Acknowledgments: Thanks to
zelda_addict for beta-ing this!
Ordinarily, Sanji didn't fuss too much about what the marimo got up to when he wasn't wielding his swords against Sanji's steel-toed shoes. Outside of their daily fights, as far as Sanji knew, Zoro ate and slept and trained, and little else.
That held true so long as he did eat. Zoro would occasionally skip a meal here, a meal there, but never more than two, and he knew enough about his own body to make up for it with extra rations, which Sanji was always willing to provide, even if it was the marimo and even if it was his own damn fault for skipping meals. No one on this crew was going to go hungry while Sanji was the Strawhats' cook.

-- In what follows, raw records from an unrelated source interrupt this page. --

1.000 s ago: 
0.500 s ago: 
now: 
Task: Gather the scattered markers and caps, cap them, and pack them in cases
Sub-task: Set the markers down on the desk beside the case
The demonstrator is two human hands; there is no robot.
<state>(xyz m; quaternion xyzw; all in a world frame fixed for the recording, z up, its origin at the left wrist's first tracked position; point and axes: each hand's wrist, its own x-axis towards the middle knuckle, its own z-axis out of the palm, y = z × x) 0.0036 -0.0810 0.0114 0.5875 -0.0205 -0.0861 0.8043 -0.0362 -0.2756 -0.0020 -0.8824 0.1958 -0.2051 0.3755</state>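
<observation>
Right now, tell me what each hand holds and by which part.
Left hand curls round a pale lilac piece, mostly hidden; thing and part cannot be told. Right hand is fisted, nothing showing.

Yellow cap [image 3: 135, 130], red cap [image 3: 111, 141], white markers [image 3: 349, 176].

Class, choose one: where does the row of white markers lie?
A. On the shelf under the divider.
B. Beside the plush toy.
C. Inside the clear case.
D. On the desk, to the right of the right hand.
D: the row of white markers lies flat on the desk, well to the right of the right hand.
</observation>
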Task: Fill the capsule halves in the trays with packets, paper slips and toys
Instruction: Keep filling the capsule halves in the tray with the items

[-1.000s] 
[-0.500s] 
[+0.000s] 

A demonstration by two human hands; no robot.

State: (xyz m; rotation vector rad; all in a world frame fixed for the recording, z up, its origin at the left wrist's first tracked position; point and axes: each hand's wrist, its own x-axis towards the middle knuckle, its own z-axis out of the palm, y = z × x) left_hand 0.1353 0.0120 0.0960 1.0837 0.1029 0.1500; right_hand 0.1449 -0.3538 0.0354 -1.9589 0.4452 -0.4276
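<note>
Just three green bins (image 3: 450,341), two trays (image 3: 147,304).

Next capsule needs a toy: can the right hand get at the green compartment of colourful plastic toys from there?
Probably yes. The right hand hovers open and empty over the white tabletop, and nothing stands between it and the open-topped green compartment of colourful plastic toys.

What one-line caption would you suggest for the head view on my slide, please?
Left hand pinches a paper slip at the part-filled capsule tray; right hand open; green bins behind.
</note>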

But he'd now missed breakfast and lunch, and that was on top of dinner the night before. Sanji was sure that even the marimo couldn't have penetrated the tight security of the fridge, and he was equally sure no one had brought Zoro anything either. For that matter, none of them had actually seen Zoro since he'd disappeared into the crow's nest yesterday afternoon to train, though several of them had tried to go up and talk to him, only to be curtly rebuffed with an "I'm busy", or "Not hungry", or "Leave me alone". Forcing the hatch didn't work because Zoro seemed to have left one of his ridiculously large weights square over the hole. The curtains had been drawn all around the windows so that Luffy couldn't see inside, even if he rocketed up there to take a peek. It was highly uncharacteristic of Zoro to hide from the crew, and the Strawhats would have been really anxious by now if not for the constant swoosh of the weights that told them he was all right.

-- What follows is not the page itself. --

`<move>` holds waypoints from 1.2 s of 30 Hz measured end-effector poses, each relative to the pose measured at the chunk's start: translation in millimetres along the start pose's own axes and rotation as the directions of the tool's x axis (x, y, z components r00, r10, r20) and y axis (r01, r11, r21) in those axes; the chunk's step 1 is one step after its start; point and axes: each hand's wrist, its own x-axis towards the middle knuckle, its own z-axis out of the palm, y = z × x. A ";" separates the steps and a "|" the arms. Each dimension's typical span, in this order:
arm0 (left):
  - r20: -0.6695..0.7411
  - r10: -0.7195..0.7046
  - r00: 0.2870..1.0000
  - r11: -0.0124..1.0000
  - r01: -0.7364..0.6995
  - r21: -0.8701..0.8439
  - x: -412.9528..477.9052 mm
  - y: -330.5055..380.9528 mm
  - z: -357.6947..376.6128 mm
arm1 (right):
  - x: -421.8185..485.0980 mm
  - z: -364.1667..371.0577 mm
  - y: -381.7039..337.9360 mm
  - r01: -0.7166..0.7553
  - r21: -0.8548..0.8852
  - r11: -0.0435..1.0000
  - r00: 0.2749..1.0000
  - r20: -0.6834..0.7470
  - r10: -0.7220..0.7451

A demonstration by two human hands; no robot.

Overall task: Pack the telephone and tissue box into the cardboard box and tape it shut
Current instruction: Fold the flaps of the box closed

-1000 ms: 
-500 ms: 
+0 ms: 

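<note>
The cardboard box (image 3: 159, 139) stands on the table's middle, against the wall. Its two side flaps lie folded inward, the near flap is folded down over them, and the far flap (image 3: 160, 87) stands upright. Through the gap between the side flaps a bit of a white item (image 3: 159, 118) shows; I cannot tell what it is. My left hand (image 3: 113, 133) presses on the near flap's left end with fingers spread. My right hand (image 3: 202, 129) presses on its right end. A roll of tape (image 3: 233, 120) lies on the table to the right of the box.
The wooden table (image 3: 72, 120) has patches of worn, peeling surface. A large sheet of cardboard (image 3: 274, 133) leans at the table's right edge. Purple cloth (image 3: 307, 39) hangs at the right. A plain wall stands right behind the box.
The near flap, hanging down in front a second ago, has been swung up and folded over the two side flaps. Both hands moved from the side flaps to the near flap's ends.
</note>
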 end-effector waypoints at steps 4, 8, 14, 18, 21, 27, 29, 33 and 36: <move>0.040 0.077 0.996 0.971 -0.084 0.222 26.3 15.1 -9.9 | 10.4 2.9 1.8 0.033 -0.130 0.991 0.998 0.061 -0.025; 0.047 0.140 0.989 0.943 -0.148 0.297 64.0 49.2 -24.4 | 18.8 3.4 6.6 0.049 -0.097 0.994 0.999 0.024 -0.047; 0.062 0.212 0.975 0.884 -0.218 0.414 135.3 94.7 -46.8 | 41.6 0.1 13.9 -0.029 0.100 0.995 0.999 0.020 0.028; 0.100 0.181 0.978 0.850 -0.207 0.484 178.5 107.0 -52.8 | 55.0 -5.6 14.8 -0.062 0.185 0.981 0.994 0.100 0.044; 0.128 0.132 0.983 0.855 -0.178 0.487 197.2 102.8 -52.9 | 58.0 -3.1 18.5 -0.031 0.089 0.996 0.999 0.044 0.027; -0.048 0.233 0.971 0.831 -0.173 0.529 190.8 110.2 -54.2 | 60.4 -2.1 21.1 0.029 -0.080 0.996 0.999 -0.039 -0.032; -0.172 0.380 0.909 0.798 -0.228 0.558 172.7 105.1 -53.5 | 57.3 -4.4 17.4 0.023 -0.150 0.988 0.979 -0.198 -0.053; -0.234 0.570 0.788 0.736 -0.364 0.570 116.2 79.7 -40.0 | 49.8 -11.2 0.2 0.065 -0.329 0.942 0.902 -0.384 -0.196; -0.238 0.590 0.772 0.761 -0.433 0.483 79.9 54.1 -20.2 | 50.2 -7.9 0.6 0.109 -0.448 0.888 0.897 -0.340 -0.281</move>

Sanji muttered angrily to himself about inconsiderate marimos as he made up a plate of leftovers and a nutritious drink to take up to the crow's nest. He might be busy, he might be antisocial, but no way was he not hungry by now. He clambered up the ladder and rapped sharply against the door. "Oi! Marimo! I brought you some food!"

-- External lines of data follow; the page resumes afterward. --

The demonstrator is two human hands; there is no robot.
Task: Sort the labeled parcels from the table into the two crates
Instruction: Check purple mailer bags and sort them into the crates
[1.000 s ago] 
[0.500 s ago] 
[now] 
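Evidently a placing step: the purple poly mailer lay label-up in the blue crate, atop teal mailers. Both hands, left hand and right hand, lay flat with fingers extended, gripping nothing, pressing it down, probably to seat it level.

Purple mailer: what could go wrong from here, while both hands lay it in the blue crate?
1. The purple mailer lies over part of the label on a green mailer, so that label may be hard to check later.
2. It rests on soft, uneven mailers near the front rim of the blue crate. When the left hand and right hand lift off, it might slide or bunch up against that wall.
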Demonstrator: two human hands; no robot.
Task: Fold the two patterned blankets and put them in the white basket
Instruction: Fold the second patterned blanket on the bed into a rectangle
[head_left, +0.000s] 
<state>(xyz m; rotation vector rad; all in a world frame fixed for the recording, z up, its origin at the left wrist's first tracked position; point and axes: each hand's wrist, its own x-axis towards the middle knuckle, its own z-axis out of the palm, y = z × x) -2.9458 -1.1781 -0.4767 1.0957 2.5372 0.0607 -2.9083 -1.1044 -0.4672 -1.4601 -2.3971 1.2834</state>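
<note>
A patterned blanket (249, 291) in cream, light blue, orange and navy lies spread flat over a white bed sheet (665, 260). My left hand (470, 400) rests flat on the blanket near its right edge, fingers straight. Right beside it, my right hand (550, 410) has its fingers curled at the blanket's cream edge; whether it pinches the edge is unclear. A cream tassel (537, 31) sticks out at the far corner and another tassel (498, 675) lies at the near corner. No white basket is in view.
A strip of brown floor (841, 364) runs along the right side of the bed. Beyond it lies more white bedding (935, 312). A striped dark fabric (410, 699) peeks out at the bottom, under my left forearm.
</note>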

"I said I wasn't hungry!" Oddly enough, the marimo's voice sounded rather echoey. Sanji didn't remember the crow's nest being that cavernous. Was it the effect of the curtains?
"I don't care, you're eating anyway!" Sanji braced one leg against the top rung of the ladder and kicked upwards. "Ow! What d'you have up there, a tonne of bricks?"
"Two tonnes of weights, actually. Forget it, cook, you'll never make it."
The tone of Zoro's voice, which seemed to drip with thrice the condescension it usually did, provided the exact impetus Sanji needed. "Anti-Manner Kick Course!" This time he jolted the weight enough that it rolled off the hatch and he burst through. "All right, marimo, you're gonna take what you're given and eat...it..." his voice trailed off to a horrified stop as he suddenly realised why Zoro hadn't wanted to come down and face the crew.
The rest of the crew had gathered at the bottom of the mast. "Oi! Sanji! What's going on?" Usopp shouted, disturbed by the tense silence that followed the cook's grand entrance. "Is Zoro okay?"
His concerned query was met with a sudden shriek of laughter, followed by Zoro's indignant voice. "It's not funny!"
"Phew, it sounds like Zoro's okay at least," Chopper said in relief. He'd been the most concerned out of all the Strawhats, and really hurt to have been turned away by Zoro.
"Anyway, just come on down, marimo. Let the others have a good belly-laugh," they heard Sanji saying.
"Just...get out there and prepare them at least," Zoro growled back in response.
Sanji slid down the mast, clearly dying with laughter. They waited a few moments for him to spit it out, then Nami sighed and conked him on the head. "Well?!"
"Ah, sorry, Nami-san," Sanji spluttered. "He...uh..." Sanji paused a moment to collect himself, trying to think of a way to break the news. "You know how ugly the marimo is, right? Well, he's thrice as ugly now. Thrice as marimo, too."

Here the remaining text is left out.